Before creating a custom Expert, check Template Experts. Template Experts are the fastest path when your workflow matches a common pattern such as PR authoring, code review, verification, feedback triage, incident investigation, project building, or ticket dispatch. Create a custom Expert when the workflow is specific to your team, requires custom tools or instructions, or combines systems in a way no Template Expert covers.
1

Define the workflow

Write down what the Expert owns, what input it expects, what output it should produce, and where a human must make a decision. Good Experts have a narrow job and a clear stopping rule.
2

Choose the runtime environment

Select an Environment with the repos, CLIs, language toolchains, and network access the Expert needs.
3

Add integrations and capabilities

Grant only the integrations the Expert needs, such as code hosting, ticketing, communication, web access, or monitoring tools.
4

Write the system prompt

Describe the Expert’s role, inputs, process, output format, allowed write operations, and handoff rules.

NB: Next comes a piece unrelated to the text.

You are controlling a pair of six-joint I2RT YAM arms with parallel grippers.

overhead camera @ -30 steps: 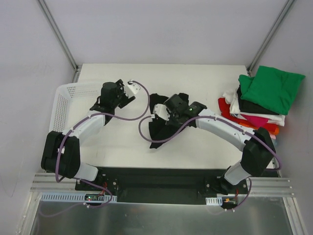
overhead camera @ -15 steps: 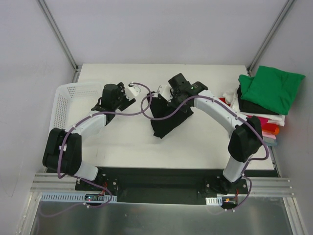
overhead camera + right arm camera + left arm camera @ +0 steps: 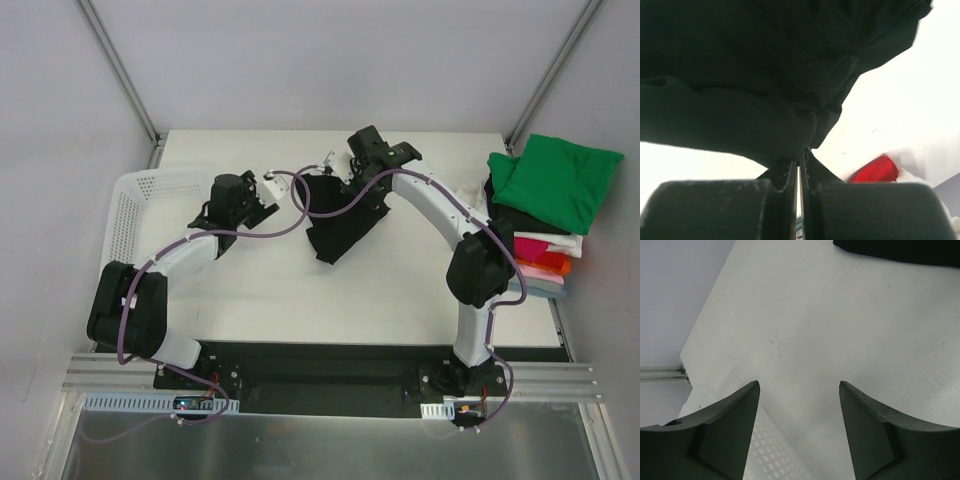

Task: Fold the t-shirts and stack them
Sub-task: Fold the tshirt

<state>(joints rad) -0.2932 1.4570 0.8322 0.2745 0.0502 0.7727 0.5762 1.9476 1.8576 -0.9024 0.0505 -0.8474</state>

Include idempotency checks for event-driven Experts so repeated triggers do not create duplicate comments, tickets, or sessions.
5

Configure launch guidance

Add user instructions and placeholder text that tell people what to paste when launching the Expert, such as a change request, incident channel, ticket, project brief, or PR/MR URL.
6

Add workers or triggers if needed

Attach worker Experts for delegated sub-tasks, or add triggers for code-hosting events, communication messages, schedules, or webhooks. Test the manual path first, then automate.
7

Validate with a real example

Run the Expert on a representative task, inspect the session, and tune the prompt or integrations before rolling it out to the team.

Prompt checklist

Strong Expert prompts usually define:
  • Role and scope: what the Expert owns and what it must not do
  • Required inputs: what to ask for before taking action
  • Process: the phases it should follow, including when to stop for human input
  • Output format: the exact shape of comments, reports, tickets, or summaries
  • Allowed writes: which external actions are permitted
  • Idempotency: how to detect prior runs and avoid duplicates
  • Attribution: how messages link back to the Cosmos session that produced them
  • Memory: where reusable team learnings should be read or written, if the workflow improves over time
Experts are saved configurations, not one-off prompts. Keep them small enough to reason about, test them on real examples, and prefer composing a few specialized Experts over one very broad Expert.